**Your task**
Write every line below out again, exactly as given, but leave out the pictures.

**Information provided**

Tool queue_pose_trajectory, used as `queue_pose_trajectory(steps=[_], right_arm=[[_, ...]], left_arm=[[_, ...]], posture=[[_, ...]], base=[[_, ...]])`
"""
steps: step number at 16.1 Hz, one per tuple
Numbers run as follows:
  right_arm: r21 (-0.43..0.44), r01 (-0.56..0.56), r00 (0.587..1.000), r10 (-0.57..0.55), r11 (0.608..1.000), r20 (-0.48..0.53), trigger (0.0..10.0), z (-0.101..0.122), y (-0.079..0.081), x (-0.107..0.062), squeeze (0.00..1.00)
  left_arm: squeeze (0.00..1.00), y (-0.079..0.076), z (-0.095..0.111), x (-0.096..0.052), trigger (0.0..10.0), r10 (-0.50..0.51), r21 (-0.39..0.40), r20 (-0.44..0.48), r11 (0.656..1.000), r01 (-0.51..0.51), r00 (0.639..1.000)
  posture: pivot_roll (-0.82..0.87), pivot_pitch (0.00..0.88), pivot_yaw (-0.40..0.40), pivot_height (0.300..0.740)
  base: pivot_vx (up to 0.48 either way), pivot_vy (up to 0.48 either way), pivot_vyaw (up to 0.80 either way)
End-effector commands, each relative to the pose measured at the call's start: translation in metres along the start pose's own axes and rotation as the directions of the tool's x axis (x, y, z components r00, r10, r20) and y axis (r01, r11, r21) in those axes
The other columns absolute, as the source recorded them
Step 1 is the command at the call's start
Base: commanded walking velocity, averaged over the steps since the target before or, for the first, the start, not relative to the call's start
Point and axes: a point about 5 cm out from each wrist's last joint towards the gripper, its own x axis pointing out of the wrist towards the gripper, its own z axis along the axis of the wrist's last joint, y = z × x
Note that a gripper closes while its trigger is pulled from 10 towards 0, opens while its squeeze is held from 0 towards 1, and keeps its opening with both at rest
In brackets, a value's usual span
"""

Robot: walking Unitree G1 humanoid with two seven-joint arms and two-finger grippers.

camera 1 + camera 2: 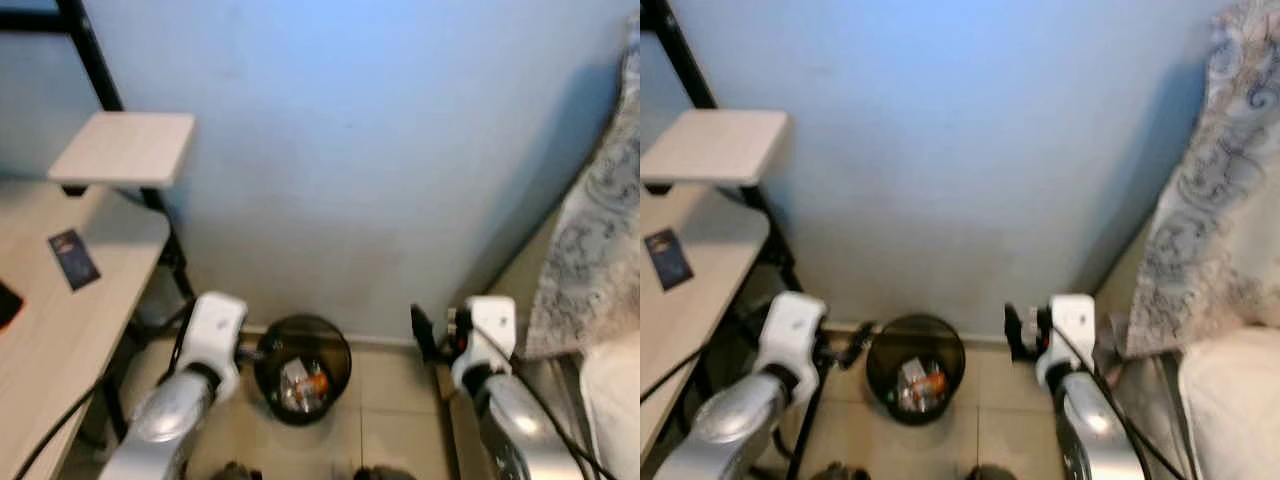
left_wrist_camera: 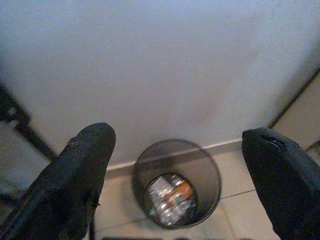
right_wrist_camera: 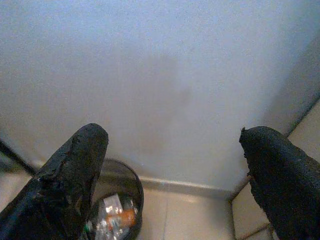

**Answer to the exercise**
Tool queue_pose_trajectory, used as `queue_pose_trajectory(steps=[_], right_arm=[[_, ...]], left_arm=[[_, ...]], posture=[[_, ...]], base=[[_, ...]])`
"""
steps: step number at 16.1 Hz, one per tuple
Numbers run as follows:
  right_arm: r21 (-0.43..0.44), r01 (-0.56..0.56), r00 (0.587..1.000), r10 (-0.57..0.55), r11 (0.608..1.000), r20 (-0.48..0.53), trigger (0.0..10.0), z (-0.101..0.122), y (-0.079..0.081), x (-0.107..0.062), squeeze (0.00..1.00)
  left_arm: squeeze (0.00..1.00), y (-0.079..0.076), z (-0.095..0.111), x (-0.096..0.052), trigger (0.0..10.0), r10 (-0.50..0.51), r21 (-0.39..0.40), r20 (-0.44..0.48), r11 (0.656..1.000), r01 (-0.51..0.51), r00 (0.639..1.000)
  posture: pivot_roll (-0.82..0.87), pivot_pitch (0.00..0.88), pivot_yaw (-0.40..0.40), pivot_height (0.300..0.740)
  base: pivot_vx (up to 0.48 either way), pivot_vy (up to 0.48 either way), pivot_vyaw (up to 0.80 either way)
End-effector commands, each relative to the pose measured at the call's start: translation in metres along the start pose's own axes and rotation as the directions of the tool's x axis (x, y, z components r00, r10, r20) and y axis (r01, r11, r21) in those axes
The other columns absolute, as the source recorded them
Step 1 is the command at the call's start
Base: commanded walking velocity, averaged over the steps since the target before or, for the first, the start, not relative to the call's start
Point and axes: a point about 5 cm out from each wrist's last joint towards the gripper, its own x axis pointing out of the wrist towards the gripper, its own z axis along the axis of the wrist's last joint, y = z × x
Note that a gripper closes while its trigger is pulled from 10 towards 0, opens while its squeeze is held from 0 towards 1, and keeps its opening with both at rest
In brackets, a value's usual span
"""

Robot: walking Unitree G1 humanoid with two seven-joint arms and two-finger grippers.

camera 1 + camera 2: 
left_wrist_camera: 
right_wrist_camera: 

At this stage, the exercise is finished.